The diagnosis is well specified. Digital computing still works by switching billions of silicon transistors between binary 0 and 1 [2], and the largest machines built from them reach nearly one quintillion floating point operations per second while handling up to 100 petabytes of data [3]. Moore's law, the 1965 prediction of exponential transistor counts later refined to a doubling roughly every two years, has held for decades but at a lower rate since the mid-2010s [4]. The more consequential break came earlier. Clock speeds climbed from tens of megahertz in the 1970s to gigahertz levels [5], then stopped: by the early 2000s, faster switching drew more power and generated more heat than could easily be dissipated, and frequencies have stagnated at 3 to 5 GHz [6].
Everything since has been parallelism. CPUs got cores, so that four cores at 5 GHz approach four times the throughput without any one core going faster [7]. GPUs took the idea further, trading the 4 to 32 flexible cores of a CPU for hundreds to thousands of simpler ones suited to rendering images or multiplying large matrices [8]. The article is blunt that this is also finite: not every task decomposes into parallel operations, and every additional transistor still costs power and produces heat [9].

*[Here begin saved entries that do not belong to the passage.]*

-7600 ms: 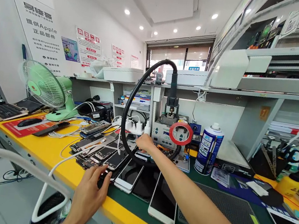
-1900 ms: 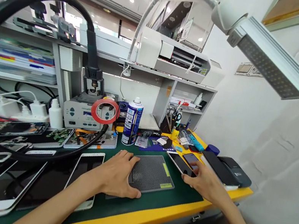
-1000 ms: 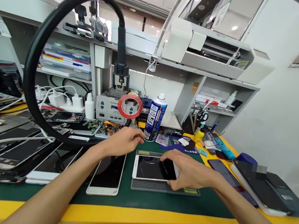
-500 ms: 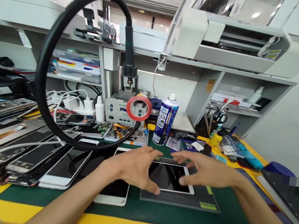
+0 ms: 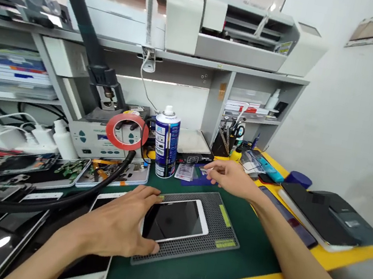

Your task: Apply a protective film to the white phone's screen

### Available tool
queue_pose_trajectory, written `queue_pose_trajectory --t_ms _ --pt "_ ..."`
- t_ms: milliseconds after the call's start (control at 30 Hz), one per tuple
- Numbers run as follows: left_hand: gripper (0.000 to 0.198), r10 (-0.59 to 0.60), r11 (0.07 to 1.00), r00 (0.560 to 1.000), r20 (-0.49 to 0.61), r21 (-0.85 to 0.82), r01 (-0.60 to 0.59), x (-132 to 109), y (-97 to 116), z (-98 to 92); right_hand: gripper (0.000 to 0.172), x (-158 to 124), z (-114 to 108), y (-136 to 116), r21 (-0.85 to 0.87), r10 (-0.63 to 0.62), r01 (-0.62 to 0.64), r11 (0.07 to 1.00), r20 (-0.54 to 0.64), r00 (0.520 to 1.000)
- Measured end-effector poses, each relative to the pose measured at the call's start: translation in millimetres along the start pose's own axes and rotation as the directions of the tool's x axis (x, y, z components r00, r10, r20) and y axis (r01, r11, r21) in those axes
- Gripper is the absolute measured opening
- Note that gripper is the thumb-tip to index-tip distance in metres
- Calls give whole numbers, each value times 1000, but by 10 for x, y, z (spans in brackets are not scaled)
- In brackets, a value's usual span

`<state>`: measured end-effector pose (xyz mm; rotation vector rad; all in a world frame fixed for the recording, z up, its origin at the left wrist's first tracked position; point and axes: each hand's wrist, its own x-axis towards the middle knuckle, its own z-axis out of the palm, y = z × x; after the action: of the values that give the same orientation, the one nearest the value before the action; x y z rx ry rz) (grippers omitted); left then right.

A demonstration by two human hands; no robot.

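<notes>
Two hands on two different things, with my eyes able to follow only one: that is where I see the trouble. My left hand [image 5: 112,230] lies spread over the left end of the white phone [image 5: 177,219], thumb along its near edge and forefinger at its far corner. It is bracing the phone rather than lifting it, and I cannot tell how firmly it presses. The phone lies face up on the grey mesh mat [image 5: 218,207], which sits in the middle of the worktop [image 5: 250,266], close to the front edge. My right hand [image 5: 233,179] is stretched toward the back of the worktop with its fingers half uncurled and nothing in them, the tips just beside the small packets [image 5: 184,171] there. If I lean further after it, my left palm could bear down on the glass or push the phone sideways off the mat. The spray can [image 5: 166,143] stands upright just left of my reaching fingers, so a careless sweep could knock it onto the open boards behind it. My left forearm rests over a second white phone [image 5: 86,276] at the front edge and could drag or scratch it. The black hose [image 5: 113,175] curving near my left knuckles could also snag them.
</notes>
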<state>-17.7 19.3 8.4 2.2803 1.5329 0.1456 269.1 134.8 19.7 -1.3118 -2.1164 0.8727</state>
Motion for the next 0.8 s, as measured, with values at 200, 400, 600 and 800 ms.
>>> queue_pose_trajectory --t_ms 200,400,600,800 --pt "76 13 999 1000 -17 -50 -14 30 20 7 23 78 -51 111 -7 40 -42 999 -181 983" --pt "65 80 995 995 -53 -58 -83 57 39 34 26 124 -44 177 -91 68 -102 991 -322 944" --pt "64 78 994 996 -48 -75 -81 62 46 18 26 129 -44 173 -203 33 -125 971 -402 915" --pt "62 74 991 995 -63 -104 -81 68 31 8 28 173 -75 281 -355 18 -188 916 -431 902"
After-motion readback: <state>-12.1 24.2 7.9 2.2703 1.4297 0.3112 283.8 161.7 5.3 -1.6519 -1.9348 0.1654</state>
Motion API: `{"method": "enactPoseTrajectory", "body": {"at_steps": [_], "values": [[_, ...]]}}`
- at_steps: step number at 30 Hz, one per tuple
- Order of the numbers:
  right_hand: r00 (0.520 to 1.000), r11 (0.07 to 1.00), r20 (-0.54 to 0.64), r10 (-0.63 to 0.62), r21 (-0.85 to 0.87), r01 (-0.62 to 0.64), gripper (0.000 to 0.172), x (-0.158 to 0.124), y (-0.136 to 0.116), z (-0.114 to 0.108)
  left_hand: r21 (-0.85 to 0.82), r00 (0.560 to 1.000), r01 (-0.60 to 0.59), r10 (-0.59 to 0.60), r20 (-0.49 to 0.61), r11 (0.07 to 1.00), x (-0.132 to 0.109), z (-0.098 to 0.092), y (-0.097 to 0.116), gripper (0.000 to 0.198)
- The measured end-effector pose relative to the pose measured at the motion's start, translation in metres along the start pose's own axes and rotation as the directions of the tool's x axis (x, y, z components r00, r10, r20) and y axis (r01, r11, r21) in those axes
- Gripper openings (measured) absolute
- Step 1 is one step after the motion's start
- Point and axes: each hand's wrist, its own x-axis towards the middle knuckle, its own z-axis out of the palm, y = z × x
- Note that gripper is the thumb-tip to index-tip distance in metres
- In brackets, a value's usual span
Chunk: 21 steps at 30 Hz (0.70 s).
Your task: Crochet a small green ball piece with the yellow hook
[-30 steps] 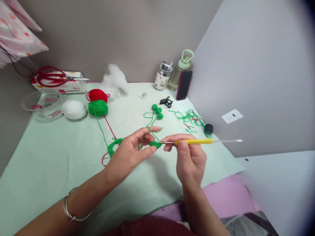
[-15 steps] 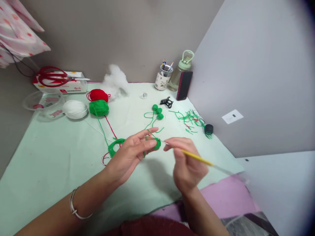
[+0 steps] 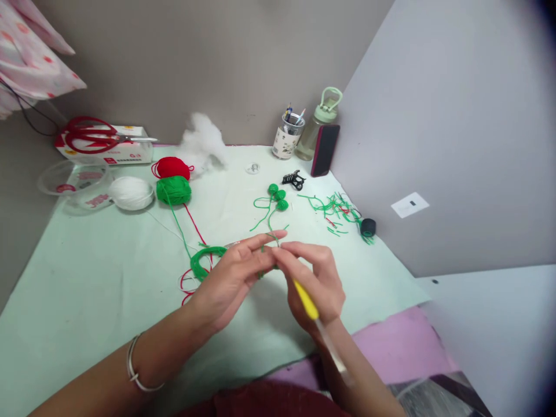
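Observation:
My left hand (image 3: 241, 269) pinches a small green crochet piece (image 3: 277, 267), now almost wholly hidden behind fingers. A strand of green yarn runs over its raised forefinger. My right hand (image 3: 315, 284) is closed round a crochet hook with a yellow grip (image 3: 306, 298); its metal tip meets the work at my left fingertips. Under the left hand lies a ring of green yarn (image 3: 200, 263), with red and white strands around it. Just beyond the hands sit several small green crocheted balls (image 3: 278, 197) with yarn tails.
Red yarn (image 3: 172, 168), green yarn (image 3: 174, 190) and white yarn (image 3: 131, 193) stand at the left. Behind are white stuffing (image 3: 203, 145) and red scissors (image 3: 93, 136) on a box. A pen cup (image 3: 286, 139), bottle (image 3: 310, 139), phone (image 3: 325, 150), black claw clip (image 3: 294, 180) and yarn scraps (image 3: 336, 211) lie right.
My right hand has moved left, close against my left fingertips. The hook has swung from slanting out to the right to pointing steeply down toward me. The green piece has become mostly covered.

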Motion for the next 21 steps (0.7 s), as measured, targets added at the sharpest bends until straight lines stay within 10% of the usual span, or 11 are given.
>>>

Demand is not waiting. By 2025 up to a billion individuals, corporations and governments were using AI systems, a scale the piece describes as highly demanding of both computational and electrical power [10]. Training itself is statistical bulk work, ingesting trillions of tokens to learn language patterns and estimate the probability of the next token [11]. Perkowitz's conclusion is that further progress is approaching saturation because of fundamental limits, and that physics is essential to getting past them [13].
What the supplied text does not do is make the case for the successors. It breaks off mid-sentence in the section on training power, before reaching any of the alternative architectures it advertises [14]. So the honest ledger today is asymmetric: the failure of frequency scaling is dated and quantified [6], the power draw of frontier training is quantified [12], and in-memory logic, spintronics, photonics and spiking hardware are, in this excerpt, a list.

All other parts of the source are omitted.